§ To do: The required output is the lines below from the line containing "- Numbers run" to the line containing "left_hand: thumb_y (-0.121", inclusive, retyped exactly. No other lines belong in it.

#### Records

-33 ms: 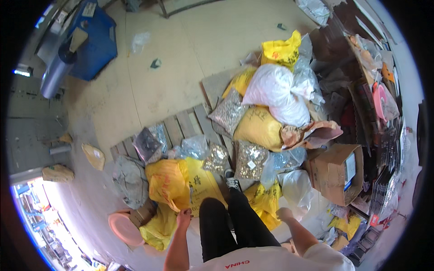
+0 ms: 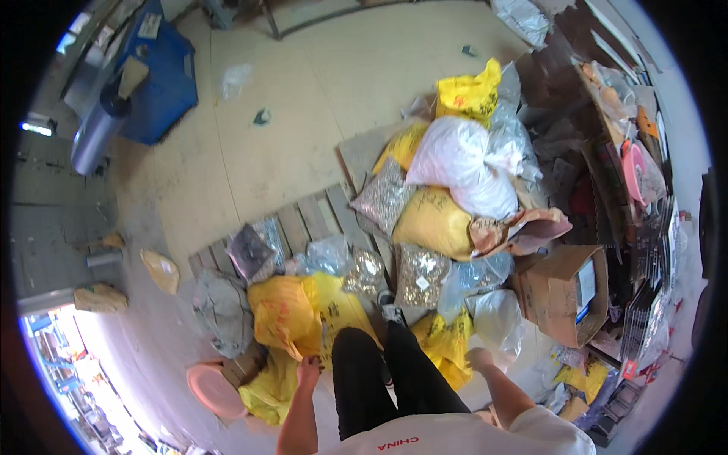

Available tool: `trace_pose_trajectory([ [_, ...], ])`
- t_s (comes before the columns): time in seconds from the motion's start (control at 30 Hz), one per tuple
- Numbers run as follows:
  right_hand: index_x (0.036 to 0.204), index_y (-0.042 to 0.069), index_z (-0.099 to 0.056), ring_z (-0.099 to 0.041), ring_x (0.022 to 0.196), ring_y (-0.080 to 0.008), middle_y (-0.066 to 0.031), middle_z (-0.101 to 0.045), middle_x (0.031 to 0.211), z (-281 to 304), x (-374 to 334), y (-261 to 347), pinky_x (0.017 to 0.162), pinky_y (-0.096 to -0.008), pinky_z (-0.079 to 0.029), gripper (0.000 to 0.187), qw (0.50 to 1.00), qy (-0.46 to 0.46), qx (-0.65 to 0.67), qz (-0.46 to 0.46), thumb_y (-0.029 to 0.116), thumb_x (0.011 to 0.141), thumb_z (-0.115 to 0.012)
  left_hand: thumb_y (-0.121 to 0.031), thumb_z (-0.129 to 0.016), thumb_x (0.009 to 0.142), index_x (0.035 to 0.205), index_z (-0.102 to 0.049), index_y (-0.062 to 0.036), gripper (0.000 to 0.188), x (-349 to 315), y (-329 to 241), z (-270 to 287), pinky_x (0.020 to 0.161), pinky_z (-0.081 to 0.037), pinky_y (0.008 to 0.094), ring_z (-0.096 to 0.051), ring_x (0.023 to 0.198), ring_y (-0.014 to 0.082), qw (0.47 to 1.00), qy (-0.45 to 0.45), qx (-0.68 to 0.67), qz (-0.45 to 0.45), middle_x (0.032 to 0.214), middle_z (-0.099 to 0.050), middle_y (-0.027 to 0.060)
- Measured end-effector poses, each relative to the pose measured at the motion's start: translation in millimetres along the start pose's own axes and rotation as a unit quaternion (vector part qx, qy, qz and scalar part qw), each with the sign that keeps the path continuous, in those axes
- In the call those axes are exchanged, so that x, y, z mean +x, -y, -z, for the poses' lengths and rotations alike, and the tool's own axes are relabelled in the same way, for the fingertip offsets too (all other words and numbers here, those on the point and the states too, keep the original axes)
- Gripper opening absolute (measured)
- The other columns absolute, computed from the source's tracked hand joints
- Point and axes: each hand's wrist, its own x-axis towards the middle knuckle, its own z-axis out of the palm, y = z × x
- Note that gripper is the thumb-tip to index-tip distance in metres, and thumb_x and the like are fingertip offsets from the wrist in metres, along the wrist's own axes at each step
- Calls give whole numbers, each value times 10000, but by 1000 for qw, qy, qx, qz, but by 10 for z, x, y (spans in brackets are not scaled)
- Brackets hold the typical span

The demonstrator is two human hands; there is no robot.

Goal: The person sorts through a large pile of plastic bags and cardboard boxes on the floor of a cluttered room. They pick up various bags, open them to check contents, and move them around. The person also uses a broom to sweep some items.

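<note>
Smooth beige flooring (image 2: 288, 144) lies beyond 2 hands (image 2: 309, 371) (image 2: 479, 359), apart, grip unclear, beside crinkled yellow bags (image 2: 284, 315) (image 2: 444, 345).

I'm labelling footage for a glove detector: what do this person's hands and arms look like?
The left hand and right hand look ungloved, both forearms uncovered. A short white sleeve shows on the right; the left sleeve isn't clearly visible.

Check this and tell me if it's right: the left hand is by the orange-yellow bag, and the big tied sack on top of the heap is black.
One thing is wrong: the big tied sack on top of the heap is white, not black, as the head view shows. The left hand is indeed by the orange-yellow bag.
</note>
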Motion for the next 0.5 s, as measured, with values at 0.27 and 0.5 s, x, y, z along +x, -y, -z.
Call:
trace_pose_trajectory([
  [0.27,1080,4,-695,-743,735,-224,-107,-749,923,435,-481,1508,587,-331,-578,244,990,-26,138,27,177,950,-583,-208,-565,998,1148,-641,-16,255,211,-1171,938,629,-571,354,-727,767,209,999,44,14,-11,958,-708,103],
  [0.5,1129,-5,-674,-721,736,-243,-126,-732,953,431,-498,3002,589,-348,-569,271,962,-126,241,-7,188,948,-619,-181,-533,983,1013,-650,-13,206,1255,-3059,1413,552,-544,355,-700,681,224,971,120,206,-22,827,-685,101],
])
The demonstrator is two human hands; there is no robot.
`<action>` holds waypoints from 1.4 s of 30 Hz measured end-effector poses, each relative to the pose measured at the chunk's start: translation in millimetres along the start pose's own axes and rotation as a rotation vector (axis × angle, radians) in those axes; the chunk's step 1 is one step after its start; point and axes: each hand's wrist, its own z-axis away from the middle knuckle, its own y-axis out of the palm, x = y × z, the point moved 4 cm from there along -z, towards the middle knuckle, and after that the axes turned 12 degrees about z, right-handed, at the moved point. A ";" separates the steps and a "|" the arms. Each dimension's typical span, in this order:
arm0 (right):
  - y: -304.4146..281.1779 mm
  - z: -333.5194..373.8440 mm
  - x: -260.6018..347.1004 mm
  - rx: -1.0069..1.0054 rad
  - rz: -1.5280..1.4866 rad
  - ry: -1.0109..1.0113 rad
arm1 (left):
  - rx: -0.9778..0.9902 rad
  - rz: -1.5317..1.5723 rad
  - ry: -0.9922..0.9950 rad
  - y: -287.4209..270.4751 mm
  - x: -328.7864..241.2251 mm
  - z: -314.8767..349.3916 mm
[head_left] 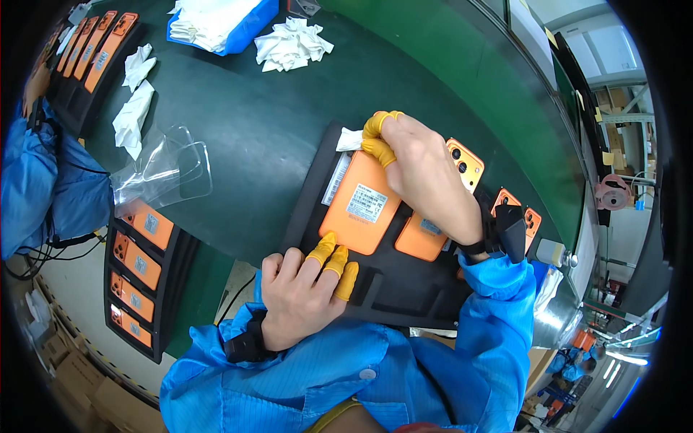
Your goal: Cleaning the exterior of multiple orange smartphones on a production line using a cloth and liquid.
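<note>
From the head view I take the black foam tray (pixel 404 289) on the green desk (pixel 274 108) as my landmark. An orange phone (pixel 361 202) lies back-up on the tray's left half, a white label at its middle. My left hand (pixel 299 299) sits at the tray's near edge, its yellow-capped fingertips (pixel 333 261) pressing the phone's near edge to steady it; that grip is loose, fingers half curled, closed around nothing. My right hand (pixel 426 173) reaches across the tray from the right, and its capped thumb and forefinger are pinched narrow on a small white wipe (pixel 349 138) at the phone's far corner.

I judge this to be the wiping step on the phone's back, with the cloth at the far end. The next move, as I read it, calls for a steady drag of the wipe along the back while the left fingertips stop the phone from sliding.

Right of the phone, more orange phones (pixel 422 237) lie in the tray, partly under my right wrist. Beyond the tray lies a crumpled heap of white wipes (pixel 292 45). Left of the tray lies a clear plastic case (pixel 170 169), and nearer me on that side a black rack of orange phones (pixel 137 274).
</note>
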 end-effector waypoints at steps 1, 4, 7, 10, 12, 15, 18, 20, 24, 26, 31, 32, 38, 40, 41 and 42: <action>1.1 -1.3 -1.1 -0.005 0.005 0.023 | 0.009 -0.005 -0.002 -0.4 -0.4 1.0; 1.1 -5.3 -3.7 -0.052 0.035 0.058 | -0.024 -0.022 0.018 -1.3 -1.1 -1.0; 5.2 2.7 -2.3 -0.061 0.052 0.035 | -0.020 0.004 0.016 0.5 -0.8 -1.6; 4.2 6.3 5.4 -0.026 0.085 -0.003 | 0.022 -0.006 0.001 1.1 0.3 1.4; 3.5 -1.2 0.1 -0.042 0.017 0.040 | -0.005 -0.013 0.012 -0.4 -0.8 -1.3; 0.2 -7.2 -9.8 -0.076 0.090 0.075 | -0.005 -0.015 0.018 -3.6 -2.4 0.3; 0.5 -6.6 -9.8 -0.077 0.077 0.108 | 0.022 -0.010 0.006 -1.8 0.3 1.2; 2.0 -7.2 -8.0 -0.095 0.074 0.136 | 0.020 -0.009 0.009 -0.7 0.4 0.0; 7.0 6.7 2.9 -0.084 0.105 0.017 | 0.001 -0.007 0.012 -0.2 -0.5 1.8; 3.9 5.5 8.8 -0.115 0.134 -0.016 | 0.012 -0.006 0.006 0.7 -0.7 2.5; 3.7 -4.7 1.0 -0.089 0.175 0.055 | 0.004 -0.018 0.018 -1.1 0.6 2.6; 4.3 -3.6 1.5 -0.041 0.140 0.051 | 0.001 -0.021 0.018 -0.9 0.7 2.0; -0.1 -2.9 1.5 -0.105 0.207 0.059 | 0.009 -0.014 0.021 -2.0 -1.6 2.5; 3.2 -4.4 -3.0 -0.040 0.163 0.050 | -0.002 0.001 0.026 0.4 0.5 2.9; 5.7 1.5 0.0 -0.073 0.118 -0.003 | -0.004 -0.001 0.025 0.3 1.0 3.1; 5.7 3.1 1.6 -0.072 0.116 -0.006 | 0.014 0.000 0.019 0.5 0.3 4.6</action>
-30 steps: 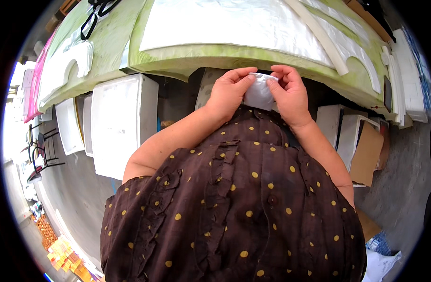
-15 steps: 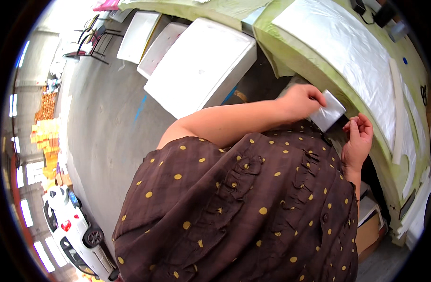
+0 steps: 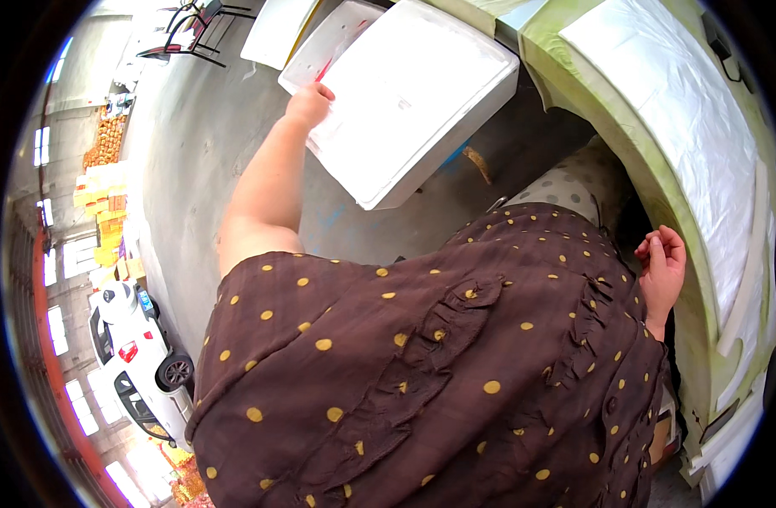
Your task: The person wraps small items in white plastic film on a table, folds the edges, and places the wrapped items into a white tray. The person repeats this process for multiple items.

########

§ Answer box:
- Numbers run as follows:
  right_hand: index_x (0.036 to 0.204), index_y (-0.042 to 0.069), index_z (-0.099 to 0.056), ring_z (-0.099 to 0.041), ring_x (0.022 to 0.196), ring_y (-0.080 to 0.008), middle_y (-0.066 to 0.031), middle_z (-0.101 to 0.045), middle_x (0.031 to 0.211), z (-281 to 304), x (-374 to 334), y (-261 to 347), pinky_x (0.017 to 0.162), pinky_y (-0.096 to -0.008), pinky_z (-0.079 to 0.029), gripper (0.000 to 0.187), qw (0.50 to 1.00), qy (-0.46 to 0.46), qx (-0.65 to 0.67), qz (-0.46 to 0.46), thumb_y (-0.029 to 0.116), thumb_x (0.011 to 0.141), thumb_z (-0.115 to 0.012)
  left_hand: thumb_y (-0.121 to 0.031), thumb_z (-0.129 to 0.016), thumb_x (0.009 to 0.142), index_x (0.035 to 0.205), index_z (-0.102 to 0.049), index_y (-0.062 to 0.036), gripper (0.000 to 0.188), x (-349 to 315), y (-329 to 241), z (-270 to 287), pinky_x (0.020 to 0.161), pinky_z (-0.081 to 0.037), pinky_y (0.008 to 0.094), ring_z (-0.096 to 0.051), ring_x (0.023 to 0.198), ring_y (-0.014 to 0.082), qw (0.47 to 1.00), qy (-0.45 to 0.45), qx (-0.68 to 0.67), qz (-0.45 to 0.45), middle_x (0.032 to 0.214), middle_z (-0.099 to 0.050), middle_y (-0.027 to 0.060)

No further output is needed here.